▶ [TASK ITEM]
Repeat every entry below exactly.
--------------------------------
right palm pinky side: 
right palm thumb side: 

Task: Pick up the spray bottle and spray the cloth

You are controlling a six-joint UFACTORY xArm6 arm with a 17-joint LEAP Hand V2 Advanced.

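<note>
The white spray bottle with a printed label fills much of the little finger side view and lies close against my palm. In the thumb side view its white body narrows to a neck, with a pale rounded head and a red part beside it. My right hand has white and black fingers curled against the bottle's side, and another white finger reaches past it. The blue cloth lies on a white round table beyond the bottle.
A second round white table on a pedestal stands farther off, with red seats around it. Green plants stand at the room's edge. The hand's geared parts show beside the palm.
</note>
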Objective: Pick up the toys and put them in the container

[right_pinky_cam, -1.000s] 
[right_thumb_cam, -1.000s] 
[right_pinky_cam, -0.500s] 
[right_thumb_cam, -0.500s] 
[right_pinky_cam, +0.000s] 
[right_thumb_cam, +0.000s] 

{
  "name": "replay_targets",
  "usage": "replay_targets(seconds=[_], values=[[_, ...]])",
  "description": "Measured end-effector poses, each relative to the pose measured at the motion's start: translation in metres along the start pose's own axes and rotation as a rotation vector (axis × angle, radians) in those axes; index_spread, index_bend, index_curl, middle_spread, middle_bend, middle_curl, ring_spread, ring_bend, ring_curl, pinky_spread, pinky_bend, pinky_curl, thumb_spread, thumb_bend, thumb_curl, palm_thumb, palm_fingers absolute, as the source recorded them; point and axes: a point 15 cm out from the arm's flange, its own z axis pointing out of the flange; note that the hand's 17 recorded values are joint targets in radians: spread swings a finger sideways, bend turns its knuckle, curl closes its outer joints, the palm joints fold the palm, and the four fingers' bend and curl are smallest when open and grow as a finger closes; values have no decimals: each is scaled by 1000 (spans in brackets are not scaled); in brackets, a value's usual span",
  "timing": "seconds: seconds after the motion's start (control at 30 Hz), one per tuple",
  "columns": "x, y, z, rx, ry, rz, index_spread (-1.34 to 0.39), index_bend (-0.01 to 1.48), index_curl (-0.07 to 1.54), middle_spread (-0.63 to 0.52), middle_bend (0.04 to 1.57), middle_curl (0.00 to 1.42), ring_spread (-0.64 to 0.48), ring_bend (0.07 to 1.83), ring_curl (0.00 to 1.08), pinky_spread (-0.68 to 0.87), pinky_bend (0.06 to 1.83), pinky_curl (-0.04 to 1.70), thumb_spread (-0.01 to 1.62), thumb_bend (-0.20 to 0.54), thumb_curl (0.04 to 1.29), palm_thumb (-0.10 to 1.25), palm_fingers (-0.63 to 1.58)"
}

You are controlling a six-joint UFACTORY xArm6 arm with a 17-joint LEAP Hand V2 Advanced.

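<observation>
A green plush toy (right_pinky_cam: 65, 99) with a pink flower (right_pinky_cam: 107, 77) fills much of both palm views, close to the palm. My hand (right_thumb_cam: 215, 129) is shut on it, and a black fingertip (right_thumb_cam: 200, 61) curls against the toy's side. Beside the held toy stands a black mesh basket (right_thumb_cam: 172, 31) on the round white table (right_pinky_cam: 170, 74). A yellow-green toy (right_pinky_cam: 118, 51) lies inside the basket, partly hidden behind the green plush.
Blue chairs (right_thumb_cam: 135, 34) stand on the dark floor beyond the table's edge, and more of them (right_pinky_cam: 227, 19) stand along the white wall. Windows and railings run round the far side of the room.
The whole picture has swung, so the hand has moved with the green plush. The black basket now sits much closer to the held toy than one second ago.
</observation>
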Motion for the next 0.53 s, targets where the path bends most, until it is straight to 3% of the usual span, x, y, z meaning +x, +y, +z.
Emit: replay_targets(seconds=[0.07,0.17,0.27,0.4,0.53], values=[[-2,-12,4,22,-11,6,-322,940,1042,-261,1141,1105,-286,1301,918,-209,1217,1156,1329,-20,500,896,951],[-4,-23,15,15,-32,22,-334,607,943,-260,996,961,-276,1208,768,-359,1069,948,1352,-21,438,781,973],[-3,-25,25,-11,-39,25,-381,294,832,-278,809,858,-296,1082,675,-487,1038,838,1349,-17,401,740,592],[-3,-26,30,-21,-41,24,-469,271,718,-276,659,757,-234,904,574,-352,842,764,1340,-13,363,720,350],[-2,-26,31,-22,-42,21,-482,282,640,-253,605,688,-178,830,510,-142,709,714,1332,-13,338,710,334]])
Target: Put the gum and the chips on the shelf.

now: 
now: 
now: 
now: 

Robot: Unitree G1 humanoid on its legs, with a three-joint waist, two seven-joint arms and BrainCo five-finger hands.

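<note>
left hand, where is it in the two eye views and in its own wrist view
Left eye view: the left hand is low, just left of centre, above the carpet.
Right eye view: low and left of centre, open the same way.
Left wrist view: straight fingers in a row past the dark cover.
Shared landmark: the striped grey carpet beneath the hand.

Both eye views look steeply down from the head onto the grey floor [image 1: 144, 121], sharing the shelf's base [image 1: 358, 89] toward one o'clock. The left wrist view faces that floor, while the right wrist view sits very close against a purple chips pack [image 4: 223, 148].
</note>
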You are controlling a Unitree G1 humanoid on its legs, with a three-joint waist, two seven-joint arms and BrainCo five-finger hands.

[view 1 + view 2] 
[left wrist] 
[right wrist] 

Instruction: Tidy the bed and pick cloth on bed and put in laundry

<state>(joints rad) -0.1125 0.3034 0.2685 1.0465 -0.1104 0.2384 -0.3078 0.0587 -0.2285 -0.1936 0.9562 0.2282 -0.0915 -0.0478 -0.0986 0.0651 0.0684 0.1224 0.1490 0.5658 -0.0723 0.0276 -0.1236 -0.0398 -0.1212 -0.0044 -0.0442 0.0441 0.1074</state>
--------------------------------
▶ [TASK SOLUTION]
right palm pinky side: 
right palm thumb side: 

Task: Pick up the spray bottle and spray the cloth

You are controlling a six-joint UFACTORY xArm6 arm with a 17-joint LEAP Hand V2 Advanced.

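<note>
The white spray bottle with a printed label fills much of the little finger side view and lies close against my palm. In the thumb side view its white body narrows to a neck, with a pale rounded head and a red part beside it. My right hand has white and black fingers curled against the bottle's side, and another white finger reaches past it. The blue cloth lies on a white round table beyond the bottle.
A second round white table on a pedestal stands farther off, with red seats around it. Green plants stand at the room's edge. The hand's geared parts show beside the palm.
</note>
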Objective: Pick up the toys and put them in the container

[right_pinky_cam, -1.000s] 
[right_thumb_cam, -1.000s] 
[right_pinky_cam, -0.500s] 
[right_thumb_cam, -0.500s] 
[right_pinky_cam, +0.000s] 
[right_thumb_cam, +0.000s] 

{
  "name": "replay_targets",
  "usage": "replay_targets(seconds=[_], values=[[_, ...]])",
  "description": "Measured end-effector poses, each relative to the pose measured at the motion's start: translation in metres along the start pose's own axes and rotation as a rotation vector (axis × angle, radians) in those axes; index_spread, index_bend, index_curl, middle_spread, middle_bend, middle_curl, ring_spread, ring_bend, ring_curl, pinky_spread, pinky_bend, pinky_curl, thumb_spread, thumb_bend, thumb_curl, palm_thumb, palm_fingers absolute, as the source recorded them; point and axes: a point 15 cm out from the arm's flange, its own z axis pointing out of the flange; note that the hand's 17 recorded values are joint targets in radians: spread swings a finger sideways, bend turns its knuckle, curl closes its outer joints, the palm joints fold the palm, and the four fingers' bend and curl are smallest when open and grow as a finger closes; values have no decimals: each is scaled by 1000 (spans in brackets are not scaled); in brackets, a value's usual span",
  "timing": "seconds: seconds after the motion's start (control at 30 Hz), one per tuple",
  "columns": "x, y, z, rx, ry, rz, index_spread (-1.34 to 0.39), index_bend (-0.01 to 1.48), index_curl (-0.07 to 1.54), middle_spread (-0.63 to 0.52), middle_bend (0.04 to 1.57), middle_curl (0.00 to 1.42), ring_spread (-0.64 to 0.48), ring_bend (0.07 to 1.83), ring_curl (0.00 to 1.08), pinky_spread (-0.68 to 0.87), pinky_bend (0.06 to 1.83), pinky_curl (-0.04 to 1.70), thumb_spread (-0.01 to 1.62), thumb_bend (-0.20 to 0.54), thumb_curl (0.04 to 1.29), palm_thumb (-0.10 to 1.25), palm_fingers (-0.63 to 1.58)"
}

You are controlling a six-joint UFACTORY xArm6 arm with a 17-joint LEAP Hand V2 Advanced.

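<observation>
A green plush toy (right_pinky_cam: 65, 99) with a pink flower (right_pinky_cam: 107, 77) fills much of both palm views, close to the palm. My hand (right_thumb_cam: 215, 129) is shut on it, and a black fingertip (right_thumb_cam: 200, 61) curls against the toy's side. Beside the held toy stands a black mesh basket (right_thumb_cam: 172, 31) on the round white table (right_pinky_cam: 170, 74). A yellow-green toy (right_pinky_cam: 118, 51) lies inside the basket, partly hidden behind the green plush.
Blue chairs (right_thumb_cam: 135, 34) stand on the dark floor beyond the table's edge, and more of them (right_pinky_cam: 227, 19) stand along the white wall. Windows and railings run round the far side of the room.
The whole picture has swung, so the hand has moved with the green plush. The black basket now sits much closer to the held toy than one second ago.
</observation>
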Motion for the next 0.53 s, targets where the path bends most, until it is straight to 3% of the usual span, x, y, z meaning +x, +y, +z.
Emit: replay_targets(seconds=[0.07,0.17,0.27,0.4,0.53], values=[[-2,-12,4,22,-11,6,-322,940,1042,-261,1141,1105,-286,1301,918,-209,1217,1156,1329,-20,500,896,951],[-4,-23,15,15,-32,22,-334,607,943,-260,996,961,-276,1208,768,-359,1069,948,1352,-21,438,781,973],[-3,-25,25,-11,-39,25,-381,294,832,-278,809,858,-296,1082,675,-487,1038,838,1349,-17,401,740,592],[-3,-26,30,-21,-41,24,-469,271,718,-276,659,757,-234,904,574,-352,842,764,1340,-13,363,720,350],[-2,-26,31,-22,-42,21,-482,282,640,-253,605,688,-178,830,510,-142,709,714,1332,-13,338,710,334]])
Target: Put the gum and the chips on the shelf.

now: 
now: 
now: 
now: 

Robot: Unitree G1 humanoid on its legs, with a three-joint waist, two seven-joint arms and BrainCo five-finger hands.

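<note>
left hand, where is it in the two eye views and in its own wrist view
Left eye view: the left hand is low, just left of centre, above the carpet.
Right eye view: low and left of centre, open the same way.
Left wrist view: straight fingers in a row past the dark cover.
Shared landmark: the striped grey carpet beneath the hand.

Both eye views look steeply down from the head onto the grey floor [image 1: 144, 121], sharing the shelf's base [image 1: 358, 89] toward one o'clock. The left wrist view faces that floor, while the right wrist view sits very close against a purple chips pack [image 4: 223, 148].
</note>
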You are controlling a Unitree G1 humanoid on its legs, with a three-joint waist, two seven-joint arms and BrainCo five-finger hands.

[view 1 + view 2] 
[left wrist] 
[right wrist] 

Instruction: Tidy the bed and pick cloth on bed and put in laundry

<state>(joints rad) -0.1125 0.3034 0.2685 1.0465 -0.1104 0.2384 -0.3078 0.0587 -0.2285 -0.1936 0.9562 0.2282 -0.0915 -0.0478 -0.0986 0.0651 0.0684 0.1224 0.1490 0.5658 -0.0723 0.0276 -0.1236 -0.0398 -0.1212 -0.0044 -0.0442 0.0441 0.1074</state>

Here the answer is complete.